This study aims to update the global urbanization level from 2015 to 2100 under the SSPs, based on the previous estimations by Jiang & O’Neill16 using the logistic fitting modelling. We first establish a logistic model to fit the changes in urbanization level from 1950 to 2010, and then evaluate its performance. We provide two projections generated from two data sources (i.e., WUP 201815 and World Bank (WB)22) with time steps of 5 years and 1 year, respectively. The two projections are compared, and the projected values based on the WB data 2010–2018 are validated with the historical values. We also include the uncertainty of the estimates at the national scale, which can be used as an input to other models. The updated dataset of urbanization level has a potential to be widely applied to the study of future socioeconomic development and climate change.

Methods

We estimated the dynamics of urbanization level for countries and areas based on the logistic fitting model outlined in the following four steps (Fig. 1). First, we pre-processed the data before projecting. Second, for each country and area where the level of urbanization is to be predicted, we selected eligible reference countries and areas for setting the urbanization speeds in the urbanization level simulations, and set the future urbanization development speeds in conjunction with the urbanization speed assumptions of the SSP storylines. Then, we set the upper limits of urbanization development, i.e. saturation value according to different urbanization levels. Finally, the previous steps were repeated every five years to simulate the dynamics of urbanization levels in the countries and areas of the world until the end of the century.

Fig. 1
figure 1

Technical flowchart for estimating global urbanization dynamics. *For statistical purposes, the data for China do not include Hong Kong and Macao, Special Administrative Regions (SAR) of China, and Taiwan Province of China. ** Countries and areas were eliminated because of incomplete data, or the S-shape curve not being followed, or the urbanization level in 2010 having reached 100%.

Data pre-processing

We estimated the changes in urbanization level (i.e., the proportion of urban population to total population) based on two historical datasets, because the two datasets differ in temporal interval and the number of countries and areas. The first one is the five-year-interval dataset for 233 countries and areas from 1950–2010 from the World Urbanization Prospects: The 2018 Revision15. A total of 29 countries and areas were excluded from the analysis (Table 1). Two were excluded because of incomplete data. Meanwhile, 15 countries and areas were further excluded because their historical trends of urbanization level did not follow an S-shape curve, which is required by the logistic fitting model. In addition, 12 countries and areas with an urbanization level of 100% in 2010 were further excluded. Thus, a total of 204 countries were left for further estimation.

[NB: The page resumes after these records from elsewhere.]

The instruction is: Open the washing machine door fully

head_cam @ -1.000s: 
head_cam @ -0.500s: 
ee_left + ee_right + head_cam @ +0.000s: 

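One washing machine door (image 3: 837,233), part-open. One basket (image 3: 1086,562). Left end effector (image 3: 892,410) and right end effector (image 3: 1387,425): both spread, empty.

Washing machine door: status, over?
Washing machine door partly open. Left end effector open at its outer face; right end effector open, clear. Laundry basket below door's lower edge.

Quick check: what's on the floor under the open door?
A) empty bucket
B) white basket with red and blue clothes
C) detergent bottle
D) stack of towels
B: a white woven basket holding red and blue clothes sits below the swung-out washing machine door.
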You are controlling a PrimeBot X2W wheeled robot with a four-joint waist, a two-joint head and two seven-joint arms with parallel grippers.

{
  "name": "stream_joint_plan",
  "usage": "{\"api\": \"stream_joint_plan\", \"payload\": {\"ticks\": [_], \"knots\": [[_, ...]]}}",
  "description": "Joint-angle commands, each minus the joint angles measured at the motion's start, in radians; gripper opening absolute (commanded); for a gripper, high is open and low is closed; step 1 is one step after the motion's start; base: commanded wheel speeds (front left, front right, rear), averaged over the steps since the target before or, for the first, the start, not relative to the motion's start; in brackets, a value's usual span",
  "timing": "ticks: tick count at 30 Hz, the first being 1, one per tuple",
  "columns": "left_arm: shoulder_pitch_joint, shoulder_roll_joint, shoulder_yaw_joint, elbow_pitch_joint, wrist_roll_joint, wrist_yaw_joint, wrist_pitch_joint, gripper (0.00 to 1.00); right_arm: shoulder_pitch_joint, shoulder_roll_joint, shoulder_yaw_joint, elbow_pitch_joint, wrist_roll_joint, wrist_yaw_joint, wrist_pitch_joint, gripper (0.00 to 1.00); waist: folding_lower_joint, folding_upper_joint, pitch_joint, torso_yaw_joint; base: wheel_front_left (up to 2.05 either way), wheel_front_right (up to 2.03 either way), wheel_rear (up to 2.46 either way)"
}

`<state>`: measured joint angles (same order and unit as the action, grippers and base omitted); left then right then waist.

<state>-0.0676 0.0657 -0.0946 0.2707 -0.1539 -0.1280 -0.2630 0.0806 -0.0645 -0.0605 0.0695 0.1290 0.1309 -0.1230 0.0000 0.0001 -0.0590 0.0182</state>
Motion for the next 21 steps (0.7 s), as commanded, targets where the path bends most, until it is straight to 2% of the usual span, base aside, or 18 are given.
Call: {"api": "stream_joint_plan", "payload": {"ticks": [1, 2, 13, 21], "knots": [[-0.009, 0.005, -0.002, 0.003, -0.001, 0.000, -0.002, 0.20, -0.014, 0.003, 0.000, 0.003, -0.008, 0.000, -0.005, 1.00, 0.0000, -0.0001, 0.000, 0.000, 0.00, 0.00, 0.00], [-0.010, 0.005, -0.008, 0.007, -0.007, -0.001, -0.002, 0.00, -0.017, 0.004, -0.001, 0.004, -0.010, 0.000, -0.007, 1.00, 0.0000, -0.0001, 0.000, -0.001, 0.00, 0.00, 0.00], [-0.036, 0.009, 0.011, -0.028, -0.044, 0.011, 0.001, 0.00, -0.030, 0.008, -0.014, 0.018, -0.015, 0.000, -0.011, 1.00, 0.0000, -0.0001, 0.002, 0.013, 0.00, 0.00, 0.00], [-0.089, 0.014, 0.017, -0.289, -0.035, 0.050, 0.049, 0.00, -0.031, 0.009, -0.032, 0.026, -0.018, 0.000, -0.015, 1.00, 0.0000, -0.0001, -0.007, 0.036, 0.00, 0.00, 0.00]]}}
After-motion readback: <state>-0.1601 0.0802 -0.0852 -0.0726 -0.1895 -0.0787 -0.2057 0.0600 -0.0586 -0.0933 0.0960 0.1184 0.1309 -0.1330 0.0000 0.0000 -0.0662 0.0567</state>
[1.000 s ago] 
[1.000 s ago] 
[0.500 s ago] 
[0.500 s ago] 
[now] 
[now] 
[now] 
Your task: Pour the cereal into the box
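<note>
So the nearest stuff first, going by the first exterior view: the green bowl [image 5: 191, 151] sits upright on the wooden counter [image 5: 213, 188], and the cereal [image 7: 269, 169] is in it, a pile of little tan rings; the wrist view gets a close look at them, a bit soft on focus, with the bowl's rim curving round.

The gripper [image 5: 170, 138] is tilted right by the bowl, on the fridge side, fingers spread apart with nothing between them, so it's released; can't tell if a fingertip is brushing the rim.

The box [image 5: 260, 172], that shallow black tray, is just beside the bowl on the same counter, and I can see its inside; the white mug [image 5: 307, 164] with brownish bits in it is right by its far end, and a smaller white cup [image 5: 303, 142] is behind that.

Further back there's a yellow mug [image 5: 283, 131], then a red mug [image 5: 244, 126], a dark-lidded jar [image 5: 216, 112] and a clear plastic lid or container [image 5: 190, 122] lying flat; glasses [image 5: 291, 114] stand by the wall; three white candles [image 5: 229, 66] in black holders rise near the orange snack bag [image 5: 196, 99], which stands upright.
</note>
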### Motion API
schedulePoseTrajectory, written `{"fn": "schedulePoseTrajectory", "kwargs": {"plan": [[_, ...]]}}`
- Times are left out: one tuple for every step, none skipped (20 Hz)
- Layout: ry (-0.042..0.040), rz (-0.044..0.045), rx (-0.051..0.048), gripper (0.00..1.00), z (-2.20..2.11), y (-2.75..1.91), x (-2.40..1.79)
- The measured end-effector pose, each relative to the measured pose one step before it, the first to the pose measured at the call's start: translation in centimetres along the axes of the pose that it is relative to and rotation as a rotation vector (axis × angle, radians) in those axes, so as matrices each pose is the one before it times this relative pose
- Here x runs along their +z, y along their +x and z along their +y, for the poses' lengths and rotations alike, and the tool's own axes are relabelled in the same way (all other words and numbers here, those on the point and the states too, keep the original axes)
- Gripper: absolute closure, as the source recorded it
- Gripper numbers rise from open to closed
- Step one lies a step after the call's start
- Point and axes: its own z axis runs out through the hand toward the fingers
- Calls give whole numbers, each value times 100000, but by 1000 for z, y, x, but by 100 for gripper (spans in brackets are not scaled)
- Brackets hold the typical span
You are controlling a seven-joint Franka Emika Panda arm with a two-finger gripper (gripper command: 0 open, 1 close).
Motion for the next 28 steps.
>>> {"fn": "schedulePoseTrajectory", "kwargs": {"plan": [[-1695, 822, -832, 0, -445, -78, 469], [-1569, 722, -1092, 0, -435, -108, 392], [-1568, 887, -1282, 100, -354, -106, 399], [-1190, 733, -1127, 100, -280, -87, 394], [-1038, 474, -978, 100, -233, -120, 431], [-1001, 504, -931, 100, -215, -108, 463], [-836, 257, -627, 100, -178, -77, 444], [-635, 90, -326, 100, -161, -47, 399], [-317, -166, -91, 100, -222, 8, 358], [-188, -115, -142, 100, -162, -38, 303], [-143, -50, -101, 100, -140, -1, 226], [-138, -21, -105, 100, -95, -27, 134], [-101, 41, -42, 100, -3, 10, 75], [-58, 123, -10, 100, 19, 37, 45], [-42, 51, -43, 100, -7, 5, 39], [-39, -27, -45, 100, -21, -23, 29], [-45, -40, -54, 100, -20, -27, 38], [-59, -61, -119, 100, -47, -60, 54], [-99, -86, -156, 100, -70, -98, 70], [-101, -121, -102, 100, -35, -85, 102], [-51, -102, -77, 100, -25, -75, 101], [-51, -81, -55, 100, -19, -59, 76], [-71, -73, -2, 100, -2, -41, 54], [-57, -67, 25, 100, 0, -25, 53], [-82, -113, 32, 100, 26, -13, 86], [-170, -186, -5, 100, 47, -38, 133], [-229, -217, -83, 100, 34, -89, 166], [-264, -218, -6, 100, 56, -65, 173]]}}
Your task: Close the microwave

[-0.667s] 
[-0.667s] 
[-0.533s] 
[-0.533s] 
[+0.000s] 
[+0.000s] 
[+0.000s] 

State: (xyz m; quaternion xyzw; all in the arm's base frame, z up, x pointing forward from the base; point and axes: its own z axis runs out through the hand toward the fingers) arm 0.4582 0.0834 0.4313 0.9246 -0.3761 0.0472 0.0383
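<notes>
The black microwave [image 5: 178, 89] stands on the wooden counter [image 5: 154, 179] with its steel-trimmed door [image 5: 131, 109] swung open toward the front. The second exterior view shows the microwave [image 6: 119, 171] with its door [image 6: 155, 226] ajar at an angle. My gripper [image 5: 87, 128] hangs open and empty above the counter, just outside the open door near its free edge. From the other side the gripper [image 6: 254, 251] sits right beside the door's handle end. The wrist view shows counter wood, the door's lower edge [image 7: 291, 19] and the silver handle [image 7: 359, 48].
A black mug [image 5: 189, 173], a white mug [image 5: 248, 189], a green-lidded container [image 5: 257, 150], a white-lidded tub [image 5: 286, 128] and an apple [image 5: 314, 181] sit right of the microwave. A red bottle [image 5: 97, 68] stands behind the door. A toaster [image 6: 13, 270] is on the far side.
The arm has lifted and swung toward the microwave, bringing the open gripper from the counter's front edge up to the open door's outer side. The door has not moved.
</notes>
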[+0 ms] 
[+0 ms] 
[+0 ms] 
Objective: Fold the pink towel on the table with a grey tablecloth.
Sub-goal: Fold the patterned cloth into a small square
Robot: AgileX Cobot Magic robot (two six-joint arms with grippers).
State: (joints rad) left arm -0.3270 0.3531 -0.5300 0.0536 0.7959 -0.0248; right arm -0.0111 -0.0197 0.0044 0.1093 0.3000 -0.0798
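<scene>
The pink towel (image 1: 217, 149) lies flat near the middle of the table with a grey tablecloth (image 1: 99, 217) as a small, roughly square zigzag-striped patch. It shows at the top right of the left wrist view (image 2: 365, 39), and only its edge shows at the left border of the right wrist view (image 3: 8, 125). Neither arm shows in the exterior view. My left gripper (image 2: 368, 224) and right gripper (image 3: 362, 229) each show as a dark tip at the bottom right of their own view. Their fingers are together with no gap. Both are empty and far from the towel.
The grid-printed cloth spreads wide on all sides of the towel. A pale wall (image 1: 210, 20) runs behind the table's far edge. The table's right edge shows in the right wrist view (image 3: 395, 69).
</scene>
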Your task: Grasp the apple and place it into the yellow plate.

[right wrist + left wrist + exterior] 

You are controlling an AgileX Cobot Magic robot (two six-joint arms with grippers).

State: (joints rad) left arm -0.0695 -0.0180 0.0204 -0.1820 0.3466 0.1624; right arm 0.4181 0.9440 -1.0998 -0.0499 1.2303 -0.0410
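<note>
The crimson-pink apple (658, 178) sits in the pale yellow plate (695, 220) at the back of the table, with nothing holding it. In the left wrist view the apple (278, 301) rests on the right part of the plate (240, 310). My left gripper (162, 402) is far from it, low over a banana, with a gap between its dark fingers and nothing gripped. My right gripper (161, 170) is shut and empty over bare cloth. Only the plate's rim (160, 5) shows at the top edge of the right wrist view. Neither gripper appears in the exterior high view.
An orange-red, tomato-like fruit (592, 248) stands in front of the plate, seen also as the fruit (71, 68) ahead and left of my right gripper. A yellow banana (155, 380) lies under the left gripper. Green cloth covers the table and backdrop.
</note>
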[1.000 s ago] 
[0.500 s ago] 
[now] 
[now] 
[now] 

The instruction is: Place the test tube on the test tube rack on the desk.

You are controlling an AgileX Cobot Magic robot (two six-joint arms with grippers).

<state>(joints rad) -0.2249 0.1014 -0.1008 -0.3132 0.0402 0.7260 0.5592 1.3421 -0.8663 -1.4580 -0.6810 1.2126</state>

Table 1 Countries and areas excluded from the projections based on WUP 2018 and WB database.

The second dataset is the annual urbanization level data from 1960 to 2019 for 215 countries estimated by the World Bank (WB)22. In the WB dataset, historical urbanization level data are collected and smoothed by the United Nations Population Division based on the World Urbanization Prospects: 2018 Revision as a data source15. Similarly, a total of 27 countries and areas were excluded in the data pre-processing step (Table 1), and a total of 188 countries and areas were projected for urbanization levels from 2010 to 2100 annually.

Urbanization speed setting

Firstly, as the changes in urbanization level in a country or area may follow a similar path of another country or area that has passed the given urbanization level, we used the method proposed by Jiang and O’Neill16 and selected 150 countries and areas that could be used as reference countries and areas for estimating the varying speeds of urbanization level for each country and area (referred to as target country and area, Fig. 1). These reference countries and areas were required to meet the following criteria: 1) a population equal to or larger than one million23, 2) a territory equal to or larger than 10,000 km2,24, 3) historical trends of urbanization level follow an S-shape curve. Then, we selected a number of countries and areas every five years from these 150 reference countries and areas for a particular target country or area to estimate its urbanization speeds. The selected countries and areas should have an urbanization level similar to the target country and area (i.e., difference up to 5 percentage points) between 1950 and 2010. For example, if we want to estimate the urbanization level for China (target country) in 2015 and China’s urbanization level in 2010 was 49.2%, we would select countries and areas that had achieved an urbanization level between 44.2% and 54.2% during 1950 to 2010.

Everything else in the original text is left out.